Patentinfostand

Gegen die Intervention von Staaten wie Dänemark, Spanien und Polen, hat der EU-Rat heute die Softwarepatentrichlinie abgenickt. Die luxemburgische Ratspräsidentschaft hat gegen die eigene Geschäftsordnung verstossen und den Antrag auf einen B-Punkt der Länder eigenmächtig abgelehnt. Genauere Informationen gibt es hier beim FFII.

Die in der EU geplante Legalisierung von 30000 bereits widerrechtlich erteilten Software- und Trivialpatenten auf Ideen und Verfahren, genannt "Computerimplementierte Erfindungen" veranlasste die LUG-LD am 22.08.2003 in der Landauer Fussgängerzone mit einem Infostand auf dieses Thema aufmerksam zu machen. Neben persönlichen Gesprächen mit den Landauer Bügern wurden Flugblätter und Protestaufkleber verteilt.

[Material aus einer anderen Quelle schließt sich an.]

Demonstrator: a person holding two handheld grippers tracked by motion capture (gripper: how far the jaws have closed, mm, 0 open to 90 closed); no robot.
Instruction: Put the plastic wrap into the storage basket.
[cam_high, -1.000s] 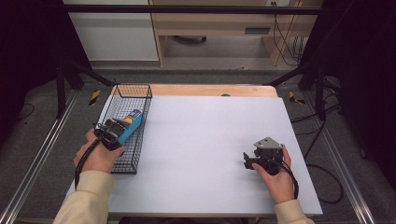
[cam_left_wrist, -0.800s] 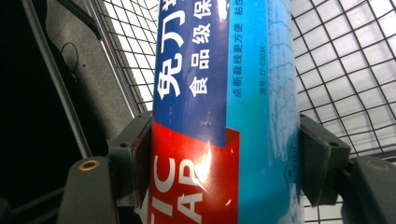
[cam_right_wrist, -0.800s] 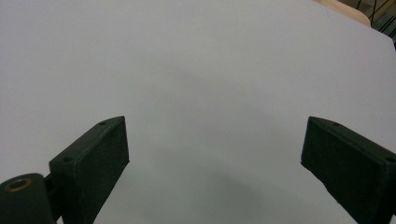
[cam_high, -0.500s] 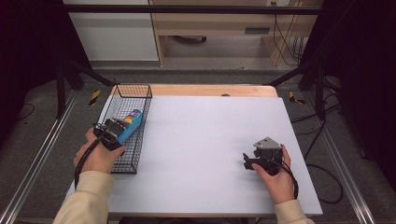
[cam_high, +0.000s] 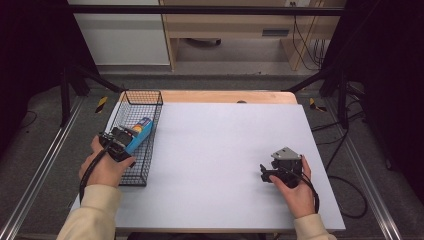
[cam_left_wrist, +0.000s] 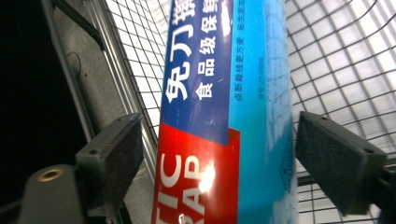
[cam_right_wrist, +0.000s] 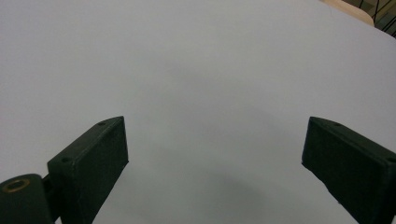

Kurze Zeit später (September) wurde dem Bestreben des EU-Rates vom Europäischen Parlament ein Riegel vorgeschoben, das die Patentierung im Sinne des EU-Rates ablehnte und sinnvolle Verbesserungen vorschlug.

Diese Änderungen wurden nun wiederum vom EU-Rat im Mai 2004 in einem sogenannten "Kompromissvorschlag" vollkommen ignoriert. Durch gezielte Arbeit des Födervereins für eine freie Informelle Infrastruktur (FFII) wurde Widerstand in einigen nationalen Parlamenten angeregt, darunter auch im deutschen Bundestag. Der Courage des polnischen Delegierten im EU-Rat ist es, trotz der Feigheit einiger anderer Ratsmitglieder (auch des deutschen), zu verdanken, dass die Positionen nun neu verhandelt werden müssen und weiterhin Hoffnung auf eine positive Einigung besteht.

Inzwischen hat sich der Rechtsauschuss des EU-Parlamentes für einen Neustart des Verfahrens ausgesprochen. Ebenso der spanische Senado und erneut das niederländische Parlament. Am 17.2. hat der deutsche Bundestag einen Beschluss gefasst nachdem die Patentierung von Software ausgeschlossen werden soll. Ebenso hat der "Rat der Präsidenten" des EU-Parlamentses beschlossen der Empfehlung des Rechtsausschusses zu folgen.

Ein Problem ist die irische Präsidentschaft im Rat. Irland ist Sitz vom Microsoft Europa und hat Irland wohlhabend gemacht. Alle in Europa erwirtschafteten Gewinne fliessen nach Irland. Deshalb hat MS einen grossen Einfluss auf die irische Politik. Der zuständige irische EU-Binnenkommisar ist ein Freund von Bill Gates. Alleine er kann einen Neustart des Verfahrens veranlassen.

Wird die aktuelle Vorgabe doch noch vom Rat angenommen, so kann das EU-Parlament nur mit der absoluten Mehrheit seiner Mitglieder, was in der Praxis etwa eine zweidrittel-Mehrheit der anwesenden Abgeordneten (was macht wohl bloss der Rest) entspricht. Dies wäre eine sehr hohe Hürde.

Europa wird politisch immer mehr einer Bananenrepublik ähnlich.